Each line of the listing that contains "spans" should be found and copied.

Start of Block

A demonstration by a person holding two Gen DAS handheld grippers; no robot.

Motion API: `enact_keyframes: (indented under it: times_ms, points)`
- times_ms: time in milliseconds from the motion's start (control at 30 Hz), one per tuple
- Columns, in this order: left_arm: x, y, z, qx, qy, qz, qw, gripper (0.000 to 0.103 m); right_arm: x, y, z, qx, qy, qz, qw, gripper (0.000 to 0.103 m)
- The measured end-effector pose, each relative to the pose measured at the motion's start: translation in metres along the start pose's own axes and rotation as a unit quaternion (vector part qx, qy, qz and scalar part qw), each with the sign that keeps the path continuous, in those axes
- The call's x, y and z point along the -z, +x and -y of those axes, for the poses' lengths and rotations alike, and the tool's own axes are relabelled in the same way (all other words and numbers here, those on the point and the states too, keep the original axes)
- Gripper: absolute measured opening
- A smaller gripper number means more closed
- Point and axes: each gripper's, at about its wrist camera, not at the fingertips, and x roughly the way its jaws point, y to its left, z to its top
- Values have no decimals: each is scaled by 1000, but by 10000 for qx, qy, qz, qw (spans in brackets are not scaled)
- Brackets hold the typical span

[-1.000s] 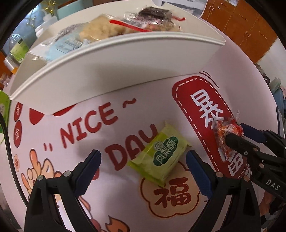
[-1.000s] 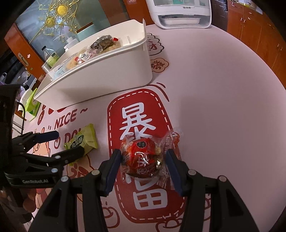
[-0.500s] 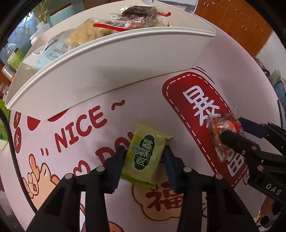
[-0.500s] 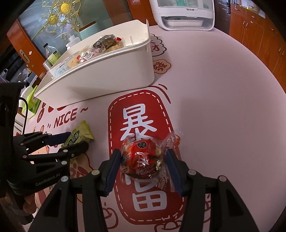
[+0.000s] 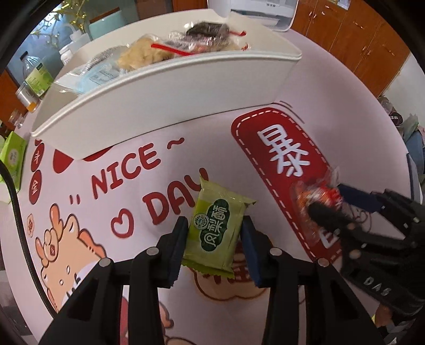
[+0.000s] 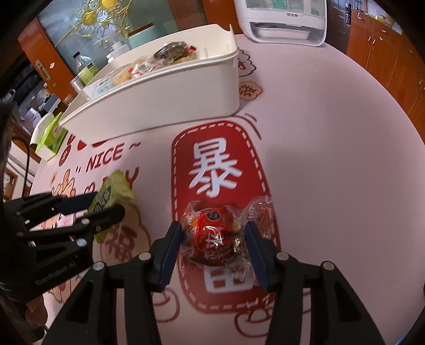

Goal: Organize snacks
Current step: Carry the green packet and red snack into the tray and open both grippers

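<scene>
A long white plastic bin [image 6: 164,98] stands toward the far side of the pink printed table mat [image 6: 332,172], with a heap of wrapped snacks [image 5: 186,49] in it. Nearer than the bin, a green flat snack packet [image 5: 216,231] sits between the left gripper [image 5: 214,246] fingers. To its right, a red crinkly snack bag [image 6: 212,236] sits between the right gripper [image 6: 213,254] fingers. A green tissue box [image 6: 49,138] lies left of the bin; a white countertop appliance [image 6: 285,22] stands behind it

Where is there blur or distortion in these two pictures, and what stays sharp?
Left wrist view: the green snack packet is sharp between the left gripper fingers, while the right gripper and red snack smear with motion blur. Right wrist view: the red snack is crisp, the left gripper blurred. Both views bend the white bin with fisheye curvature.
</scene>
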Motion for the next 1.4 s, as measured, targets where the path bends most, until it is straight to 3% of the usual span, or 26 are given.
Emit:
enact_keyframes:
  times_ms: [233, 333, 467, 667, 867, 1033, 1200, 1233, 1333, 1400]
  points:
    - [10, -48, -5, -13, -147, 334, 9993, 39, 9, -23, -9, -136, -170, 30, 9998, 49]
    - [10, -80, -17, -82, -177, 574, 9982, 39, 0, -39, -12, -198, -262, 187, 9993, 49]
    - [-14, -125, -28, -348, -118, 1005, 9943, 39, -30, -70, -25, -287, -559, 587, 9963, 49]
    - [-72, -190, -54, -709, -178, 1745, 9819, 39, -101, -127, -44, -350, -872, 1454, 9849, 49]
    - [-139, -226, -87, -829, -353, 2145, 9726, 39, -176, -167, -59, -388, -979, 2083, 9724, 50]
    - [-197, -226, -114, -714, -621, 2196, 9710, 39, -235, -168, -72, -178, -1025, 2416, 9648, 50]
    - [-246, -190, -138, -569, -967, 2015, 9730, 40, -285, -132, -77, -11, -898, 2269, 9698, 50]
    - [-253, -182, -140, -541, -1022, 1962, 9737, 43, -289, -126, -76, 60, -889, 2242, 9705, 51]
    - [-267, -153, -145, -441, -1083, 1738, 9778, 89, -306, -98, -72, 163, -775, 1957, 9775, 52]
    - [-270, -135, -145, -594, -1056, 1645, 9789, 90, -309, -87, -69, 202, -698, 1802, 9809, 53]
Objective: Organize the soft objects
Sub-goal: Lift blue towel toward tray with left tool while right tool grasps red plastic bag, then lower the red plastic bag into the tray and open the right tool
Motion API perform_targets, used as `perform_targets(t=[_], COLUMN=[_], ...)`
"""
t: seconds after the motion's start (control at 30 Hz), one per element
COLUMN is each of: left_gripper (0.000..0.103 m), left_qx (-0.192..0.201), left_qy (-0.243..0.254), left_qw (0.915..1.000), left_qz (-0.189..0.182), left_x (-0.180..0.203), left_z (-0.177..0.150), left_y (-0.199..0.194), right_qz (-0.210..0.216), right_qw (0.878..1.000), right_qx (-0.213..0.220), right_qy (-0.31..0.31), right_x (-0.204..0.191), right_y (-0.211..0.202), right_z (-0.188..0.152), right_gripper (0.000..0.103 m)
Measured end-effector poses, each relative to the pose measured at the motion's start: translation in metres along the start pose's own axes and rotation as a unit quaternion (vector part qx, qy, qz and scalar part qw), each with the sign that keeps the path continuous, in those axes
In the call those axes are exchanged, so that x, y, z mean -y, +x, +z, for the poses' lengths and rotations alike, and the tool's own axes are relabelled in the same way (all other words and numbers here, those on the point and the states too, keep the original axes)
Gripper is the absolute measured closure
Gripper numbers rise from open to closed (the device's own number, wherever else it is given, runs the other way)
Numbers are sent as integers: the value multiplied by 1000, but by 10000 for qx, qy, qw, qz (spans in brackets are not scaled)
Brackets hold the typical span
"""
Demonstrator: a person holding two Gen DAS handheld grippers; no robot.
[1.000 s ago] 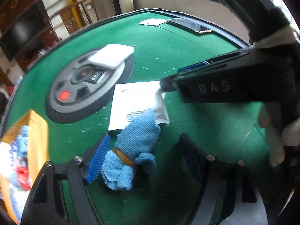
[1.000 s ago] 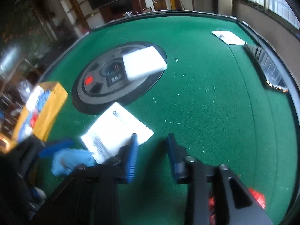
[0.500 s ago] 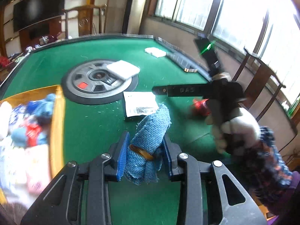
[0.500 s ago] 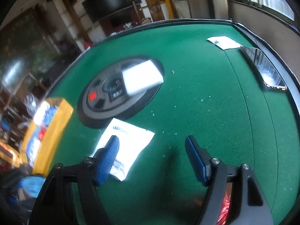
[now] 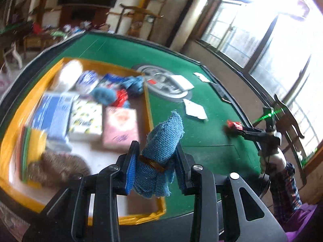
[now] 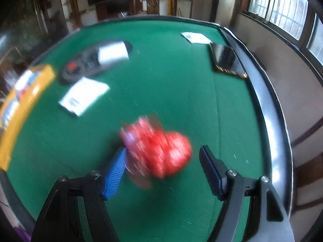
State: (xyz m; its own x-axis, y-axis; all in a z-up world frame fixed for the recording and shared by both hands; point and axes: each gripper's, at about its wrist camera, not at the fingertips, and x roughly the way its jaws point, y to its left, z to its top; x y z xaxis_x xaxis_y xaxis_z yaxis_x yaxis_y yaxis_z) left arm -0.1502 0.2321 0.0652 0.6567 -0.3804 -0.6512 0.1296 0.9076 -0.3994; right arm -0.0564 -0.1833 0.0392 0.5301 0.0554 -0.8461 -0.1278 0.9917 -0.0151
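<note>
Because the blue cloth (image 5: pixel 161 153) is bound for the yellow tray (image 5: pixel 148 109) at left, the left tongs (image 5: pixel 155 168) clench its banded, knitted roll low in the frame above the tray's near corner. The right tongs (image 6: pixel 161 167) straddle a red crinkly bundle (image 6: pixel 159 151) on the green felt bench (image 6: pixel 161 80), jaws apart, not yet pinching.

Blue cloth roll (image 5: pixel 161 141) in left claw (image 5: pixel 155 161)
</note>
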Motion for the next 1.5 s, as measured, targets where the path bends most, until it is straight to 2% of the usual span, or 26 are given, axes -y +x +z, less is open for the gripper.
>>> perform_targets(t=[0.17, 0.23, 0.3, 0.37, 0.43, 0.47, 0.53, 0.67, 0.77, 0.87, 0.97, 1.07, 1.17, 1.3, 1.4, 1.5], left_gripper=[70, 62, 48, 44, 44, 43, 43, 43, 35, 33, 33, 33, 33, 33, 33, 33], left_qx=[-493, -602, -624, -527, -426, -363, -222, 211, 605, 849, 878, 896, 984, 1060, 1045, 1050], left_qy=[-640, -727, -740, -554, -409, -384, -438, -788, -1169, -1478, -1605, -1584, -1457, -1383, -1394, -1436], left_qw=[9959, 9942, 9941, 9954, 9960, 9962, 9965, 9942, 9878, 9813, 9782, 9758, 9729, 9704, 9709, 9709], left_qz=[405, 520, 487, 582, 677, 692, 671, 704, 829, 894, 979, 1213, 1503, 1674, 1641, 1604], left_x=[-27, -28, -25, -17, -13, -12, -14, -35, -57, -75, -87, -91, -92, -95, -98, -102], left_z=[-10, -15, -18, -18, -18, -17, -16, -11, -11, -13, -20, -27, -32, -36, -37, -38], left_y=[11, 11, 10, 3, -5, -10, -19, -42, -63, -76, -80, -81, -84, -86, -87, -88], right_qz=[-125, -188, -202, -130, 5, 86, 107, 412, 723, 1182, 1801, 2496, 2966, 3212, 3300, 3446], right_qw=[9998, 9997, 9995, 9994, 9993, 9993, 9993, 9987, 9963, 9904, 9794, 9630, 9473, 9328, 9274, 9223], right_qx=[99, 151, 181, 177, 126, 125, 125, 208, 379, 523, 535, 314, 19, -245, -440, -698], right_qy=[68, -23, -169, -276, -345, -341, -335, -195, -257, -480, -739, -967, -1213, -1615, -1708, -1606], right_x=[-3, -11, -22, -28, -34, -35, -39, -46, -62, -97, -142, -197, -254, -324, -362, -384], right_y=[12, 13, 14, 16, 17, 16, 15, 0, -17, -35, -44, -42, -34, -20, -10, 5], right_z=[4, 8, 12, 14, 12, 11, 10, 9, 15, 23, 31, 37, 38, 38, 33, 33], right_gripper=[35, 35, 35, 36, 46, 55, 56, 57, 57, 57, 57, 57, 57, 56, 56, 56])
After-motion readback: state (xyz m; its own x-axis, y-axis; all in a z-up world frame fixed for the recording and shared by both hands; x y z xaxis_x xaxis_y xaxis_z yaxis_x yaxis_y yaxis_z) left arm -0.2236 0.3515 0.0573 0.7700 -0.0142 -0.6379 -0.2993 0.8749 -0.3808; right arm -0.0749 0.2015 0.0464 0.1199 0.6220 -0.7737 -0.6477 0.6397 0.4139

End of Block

▸ **Answer to this task**
- Values have no decimals: each is scaled by 1000, but by 10000 for qx, qy, qz, qw (spans in brackets are not scaled)
Numbers are sent as integers: the value multiplied by 1000, but by 10000 for qx, qy, qw, qz (spans in brackets are not scaled)

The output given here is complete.